Di lingkungan produksi, constraint unik pada batch_id masih diperlukan serta pemeriksaan pra-commit untuk memastikan bahwa setiap natural key memiliki satu baris saat ini, interval tidak tumpang tindih, dan watermark input valid. Kerangka ini mengasumsikan stage_customer telah di-deduplikasi per batch; ini bukan penangan data out-of-order yang lengkap.

Contoh jawaban berkualitas tinggi

"Pertama, saya menanyakan riwayat apa yang harus dipertahankan oleh laporan. Gunakan Tipe 1 untuk nilai saat ini saja, Tipe 2 untuk status pada tanggal masa lalu mana pun, dan Tipe 3 untuk tepat satu nilai sebelumnya. Untuk snapshot penuh harian, tampung file mentah dan lakukan deduplikasi berdasarkan watermark batch dan hash file. Bandingkan natural key dan hash atribut untuk mengklasifikasikan insert, perubahan, dan no-op. Pembaruan Tipe 2 harus menutup baris lama dan menyisipkan versi baru secara atomik, dengan satu baris aktif dan interval yang tidak tumpang tindih.
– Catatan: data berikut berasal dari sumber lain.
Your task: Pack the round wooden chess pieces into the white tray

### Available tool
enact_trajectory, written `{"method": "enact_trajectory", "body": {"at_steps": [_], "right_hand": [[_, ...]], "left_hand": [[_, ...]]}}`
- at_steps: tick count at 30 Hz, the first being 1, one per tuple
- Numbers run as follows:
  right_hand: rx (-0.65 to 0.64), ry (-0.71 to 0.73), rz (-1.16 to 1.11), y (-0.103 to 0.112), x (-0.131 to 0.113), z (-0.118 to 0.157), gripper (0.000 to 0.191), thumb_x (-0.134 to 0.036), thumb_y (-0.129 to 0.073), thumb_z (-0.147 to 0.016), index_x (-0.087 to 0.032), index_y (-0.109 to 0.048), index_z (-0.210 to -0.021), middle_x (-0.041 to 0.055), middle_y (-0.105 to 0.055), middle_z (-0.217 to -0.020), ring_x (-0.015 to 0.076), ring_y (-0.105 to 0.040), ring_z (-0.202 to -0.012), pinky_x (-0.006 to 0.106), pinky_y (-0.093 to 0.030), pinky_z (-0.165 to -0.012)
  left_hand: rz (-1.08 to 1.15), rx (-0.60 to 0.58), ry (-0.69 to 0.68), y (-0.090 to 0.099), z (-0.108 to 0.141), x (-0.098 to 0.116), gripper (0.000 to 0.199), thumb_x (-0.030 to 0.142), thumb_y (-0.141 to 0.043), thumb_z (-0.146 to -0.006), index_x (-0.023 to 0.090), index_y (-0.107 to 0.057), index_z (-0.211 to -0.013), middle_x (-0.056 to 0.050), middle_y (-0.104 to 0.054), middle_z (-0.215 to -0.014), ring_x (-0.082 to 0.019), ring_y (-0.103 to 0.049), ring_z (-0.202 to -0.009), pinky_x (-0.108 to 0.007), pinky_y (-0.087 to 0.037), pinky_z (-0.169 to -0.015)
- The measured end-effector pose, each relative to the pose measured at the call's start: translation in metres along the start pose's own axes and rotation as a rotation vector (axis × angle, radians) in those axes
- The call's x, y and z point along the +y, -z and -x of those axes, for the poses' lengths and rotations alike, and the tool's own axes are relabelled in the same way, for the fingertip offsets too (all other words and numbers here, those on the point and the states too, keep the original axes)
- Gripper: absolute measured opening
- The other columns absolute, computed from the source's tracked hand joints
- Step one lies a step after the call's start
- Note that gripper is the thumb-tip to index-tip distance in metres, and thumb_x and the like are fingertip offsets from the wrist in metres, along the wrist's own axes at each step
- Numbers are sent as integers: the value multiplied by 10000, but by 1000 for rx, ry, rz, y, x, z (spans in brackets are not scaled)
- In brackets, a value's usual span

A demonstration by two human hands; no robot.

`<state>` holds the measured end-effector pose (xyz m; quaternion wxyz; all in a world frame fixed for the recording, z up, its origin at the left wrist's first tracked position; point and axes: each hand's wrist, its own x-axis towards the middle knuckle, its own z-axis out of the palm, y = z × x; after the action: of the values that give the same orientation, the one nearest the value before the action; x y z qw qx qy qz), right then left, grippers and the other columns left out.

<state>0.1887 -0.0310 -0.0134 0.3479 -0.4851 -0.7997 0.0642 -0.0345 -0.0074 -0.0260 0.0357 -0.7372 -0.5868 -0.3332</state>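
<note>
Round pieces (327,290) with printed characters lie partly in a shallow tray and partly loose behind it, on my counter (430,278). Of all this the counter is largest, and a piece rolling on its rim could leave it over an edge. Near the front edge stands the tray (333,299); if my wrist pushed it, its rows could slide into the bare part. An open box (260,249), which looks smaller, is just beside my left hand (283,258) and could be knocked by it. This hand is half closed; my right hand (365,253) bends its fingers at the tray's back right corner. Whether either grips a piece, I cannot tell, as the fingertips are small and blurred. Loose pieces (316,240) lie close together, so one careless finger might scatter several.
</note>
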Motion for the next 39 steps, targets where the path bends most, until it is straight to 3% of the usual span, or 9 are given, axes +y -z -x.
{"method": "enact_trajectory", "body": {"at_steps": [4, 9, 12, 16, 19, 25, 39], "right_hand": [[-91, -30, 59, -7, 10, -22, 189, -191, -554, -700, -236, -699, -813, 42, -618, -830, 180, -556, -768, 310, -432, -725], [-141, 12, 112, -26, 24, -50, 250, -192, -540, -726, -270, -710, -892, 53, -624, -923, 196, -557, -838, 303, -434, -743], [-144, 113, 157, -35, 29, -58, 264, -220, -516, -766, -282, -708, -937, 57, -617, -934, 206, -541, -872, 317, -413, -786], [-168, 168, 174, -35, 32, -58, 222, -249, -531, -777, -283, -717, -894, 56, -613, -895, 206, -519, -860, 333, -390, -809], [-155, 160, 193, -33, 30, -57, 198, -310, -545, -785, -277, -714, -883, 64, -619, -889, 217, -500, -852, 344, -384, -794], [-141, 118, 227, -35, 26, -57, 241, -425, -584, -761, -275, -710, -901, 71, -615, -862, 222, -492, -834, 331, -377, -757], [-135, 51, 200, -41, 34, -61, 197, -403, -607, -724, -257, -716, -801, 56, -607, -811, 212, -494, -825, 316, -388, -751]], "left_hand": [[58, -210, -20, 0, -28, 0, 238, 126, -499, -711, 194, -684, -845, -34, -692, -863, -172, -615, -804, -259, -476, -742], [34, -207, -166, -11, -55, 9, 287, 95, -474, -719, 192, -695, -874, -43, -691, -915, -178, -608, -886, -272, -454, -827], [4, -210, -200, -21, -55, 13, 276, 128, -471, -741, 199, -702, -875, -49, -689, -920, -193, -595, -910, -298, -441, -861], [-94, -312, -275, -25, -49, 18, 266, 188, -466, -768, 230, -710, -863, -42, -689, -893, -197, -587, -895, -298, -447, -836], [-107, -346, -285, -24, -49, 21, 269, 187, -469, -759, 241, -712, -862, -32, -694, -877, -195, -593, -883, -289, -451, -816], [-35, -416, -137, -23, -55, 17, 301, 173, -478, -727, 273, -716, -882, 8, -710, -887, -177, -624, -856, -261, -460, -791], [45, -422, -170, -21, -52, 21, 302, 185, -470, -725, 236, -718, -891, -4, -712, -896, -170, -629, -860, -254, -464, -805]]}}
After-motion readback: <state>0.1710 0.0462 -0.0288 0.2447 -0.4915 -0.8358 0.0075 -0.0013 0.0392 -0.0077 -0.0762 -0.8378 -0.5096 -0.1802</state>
Key yang hilang hanya berarti penghapusan di bawah kontrak snapshot lengkap; batch yang terlambat diurutkan atau dikarantina berdasarkan watermark, dan kontrak laporan menentukan apakah riwayat perlu dikoreksi."

Kesalahan umum

  • Menggunakan Tipe 2 secara default untuk setiap dimensi → biaya penyimpanan dan kueri lebih tinggi → tanyakan kontrak riwayat terlebih dahulu.
  • Menggunakan waktu kedatangan sebagai waktu efektif → snapshot yang tidak berurutan merusak riwayat → gunakan waktu efektif bisnis atau antrean koreksi.
  • Menganggap key yang hilang dalam file inkremental sebagai penghapusan → data inkremental yang valid terhapus → simpulkan penghapusan hanya dari snapshot lengkap.
  • Memperbarui is_current tanpa versi surrogate-key → fakta tidak dapat digabungkan dengan status point-in-time → tutup baris lama dan tambahkan versi baru.
  • Menghilangkan kunci idempotensi batch → proses replay menambahkan riwayat duplikat → terapkan batasan keunikan pada hash file atau ID batch.

Pertanyaan lanjutan dan respons yang kuat

Haruskah kejadian yang terlambat merevisi laporan yang telah dipublikasikan?

Konfirmasikan apakah laporan tersebut dapat direvisi. Jika ya, bagi interval efektif berdasarkan waktu bisnis dan hitung ulang fakta yang terpengaruh; jika tidak, pertahankan hasil yang telah dipublikasikan dan terbitkan batch koreksi beserta dampaknya. Kedua kontrak mempertahankan batch mentah agar angka tidak berubah secara diam-diam.

Bagaimana jika satu pelanggan muncul dua kali dalam sebuah snapshot?

Perlakukan ini sebagai kesalahan kualitas data input. Pilih satu baris hanya jika versi bisnis atau urutan sumber menentukan pemenangnya; jika tidak, lakukan karantina dan buat peringatan. Menggunakan LIMIT 1 secara arbitrer membuat riwayat tidak dapat direproduksi.

Kapan Tipe 3 lebih baik daripada Tipe 2?

Gunakan Tipe 3 jika satu-satunya perbandingan yang diperlukan adalah saat ini versus sebelumnya dan versi yang lebih lama tidak akan pernah dikueri. Tipe ini menggunakan lebih sedikit ruang penyimpanan dan kueri yang lebih sederhana. Jika riwayat untuk tanggal arbitrer diperlukan di kemudian hari, migrasikan ke Tipe 2 dan sampaikan estimasi biaya backfill-nya.

Bagaimana cara memverifikasi bahwa interval tidak tumpang tindih?

Urutkan berdasarkan natural key dan periksa bahwa setiap interval berakhir tidak lebih lambat dari waktu mulai interval berikutnya, kemudian pastikan paling banyak ada satu baris saat ini per key. Jadikan pemeriksaan ini sebagai gerbang rilis batch (release gate) daripada sekadar pengambilan sampel retrospektif.